King isn't an outliner. In fact, he says plot is secondary and not important compared to fleshing out the characters. He just starts writing without a plan and sees where it gets him. I've read a lot of writer blogs, and the amount of outliners versus let's-see writers seems to be split 50/50. Try as I might, I could never not outline.

As you can see by the picture of my notes above, I tend to be overly organized in some things. Though it took a few months, I had the entire trilogy outlined before the first draft of the first novel was done. As of now, I know how the 2nd and third book will end (and I'm only 10,000 words in the 2nd book), I have all the backstory figured out and already know what some of the bigger plot twists will be.

I'm not sure exactly why I do it. Probably security, but also because I've read a few posts warning about sucky endings and cop outs. The anonymously fabulous INTERN blogged about the issue a few months ago. I personally take a lot of satisfaction when I watch a movie or read a book that is meant to end a trilogy and all subplots come full circle with dignified answers.

And what I mean by "dignified answers" is when the resolution of whatever the problem is DOES NOT appear to have been pulled out the writer's ass at the last minute because he or she couldn't figure out a better way. Some examples...

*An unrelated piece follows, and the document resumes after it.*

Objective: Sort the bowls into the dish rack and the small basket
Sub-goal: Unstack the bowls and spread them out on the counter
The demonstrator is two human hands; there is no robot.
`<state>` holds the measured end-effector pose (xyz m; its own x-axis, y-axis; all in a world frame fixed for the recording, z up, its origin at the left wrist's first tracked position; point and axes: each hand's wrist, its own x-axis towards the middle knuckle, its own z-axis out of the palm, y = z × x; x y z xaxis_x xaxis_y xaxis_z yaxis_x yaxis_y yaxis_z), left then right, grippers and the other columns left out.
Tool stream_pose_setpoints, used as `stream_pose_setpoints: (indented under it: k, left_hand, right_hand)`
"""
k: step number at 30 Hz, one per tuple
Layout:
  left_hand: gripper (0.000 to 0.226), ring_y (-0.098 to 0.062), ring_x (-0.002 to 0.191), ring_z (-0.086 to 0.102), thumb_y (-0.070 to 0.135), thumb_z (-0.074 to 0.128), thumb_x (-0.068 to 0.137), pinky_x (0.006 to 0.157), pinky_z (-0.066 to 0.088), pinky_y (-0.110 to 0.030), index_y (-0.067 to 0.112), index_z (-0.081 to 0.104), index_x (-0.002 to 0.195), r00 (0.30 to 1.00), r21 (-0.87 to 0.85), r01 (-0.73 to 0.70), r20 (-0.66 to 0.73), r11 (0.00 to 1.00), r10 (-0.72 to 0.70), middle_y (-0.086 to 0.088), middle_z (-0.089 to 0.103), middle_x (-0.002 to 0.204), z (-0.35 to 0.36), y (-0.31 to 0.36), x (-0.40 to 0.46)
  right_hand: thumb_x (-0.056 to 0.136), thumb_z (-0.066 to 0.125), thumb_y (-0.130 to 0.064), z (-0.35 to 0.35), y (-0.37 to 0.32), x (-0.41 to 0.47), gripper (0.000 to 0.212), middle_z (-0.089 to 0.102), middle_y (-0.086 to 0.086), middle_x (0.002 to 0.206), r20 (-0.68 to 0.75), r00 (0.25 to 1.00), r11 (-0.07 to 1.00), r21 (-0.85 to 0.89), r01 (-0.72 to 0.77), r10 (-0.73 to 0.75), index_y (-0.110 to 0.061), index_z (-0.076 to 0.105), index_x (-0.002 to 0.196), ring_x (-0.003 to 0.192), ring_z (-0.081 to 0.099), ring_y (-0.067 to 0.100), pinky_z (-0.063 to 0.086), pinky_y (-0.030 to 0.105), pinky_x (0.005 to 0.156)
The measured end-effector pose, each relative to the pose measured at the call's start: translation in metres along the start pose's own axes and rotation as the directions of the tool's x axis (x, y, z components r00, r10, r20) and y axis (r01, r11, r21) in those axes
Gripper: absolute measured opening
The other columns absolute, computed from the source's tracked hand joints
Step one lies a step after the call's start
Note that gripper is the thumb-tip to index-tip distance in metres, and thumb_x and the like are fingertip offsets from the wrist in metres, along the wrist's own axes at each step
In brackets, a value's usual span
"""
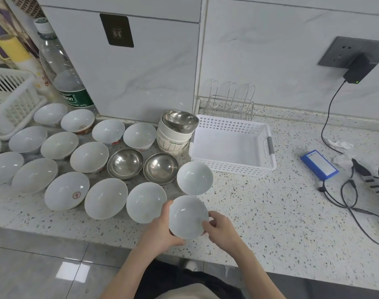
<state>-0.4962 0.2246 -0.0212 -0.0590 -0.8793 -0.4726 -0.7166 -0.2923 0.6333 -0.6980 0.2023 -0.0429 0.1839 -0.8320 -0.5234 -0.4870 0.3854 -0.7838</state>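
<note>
I see a white small basket (231, 145) holding nothing, with a bare wire dish rack (231, 100) just behind it. At the counter's front edge, my left hand (160, 229) and right hand (222, 228) curl their fingers round one white bowl (187, 216), gripping opposite rims.
</note>
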Motion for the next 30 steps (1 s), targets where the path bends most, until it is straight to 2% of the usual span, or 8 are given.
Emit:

Darth Vader: the black costume was cool, but it served a purpose. Though we didn't find out until Episode III in 2005 how Anakin got his burned look, Lucas already knew in 1977 that it was Obi-Wan who had in fact defeated him during a duel on a volcanic planet. Hence, the line Vader delivers during his duel with Obi in episode IV, "I've been waiting for you Obi-Wan. We meet again, at last. When I left you I was but the learner. Now, I am the master", finds a lot more meaning. I love that kind of insight, for some reason.

Underworld: Kate Beckinsale starred in the first two Underworld movies as Selene. Rhona Mitra took over for the third one as Sofia, which is in fact a prequel to the first two installments. What I found really interesting about the third movie is that it brought the first two to a full circle. Already in the first Underworld, Sofia's existence was already alleged. We saw flashbacks of her death that would be revisited in the third movie six years later. There was no way to do that unless the backstory was already figured out, if only partially when the screenplay for the first movie was being written. The second Underworld movie hinted at Selene's past and it's link to Sofia even more. Finally, the third Underworld movie showed us what actually happened in the past with Michael Sheen returning as Lucian.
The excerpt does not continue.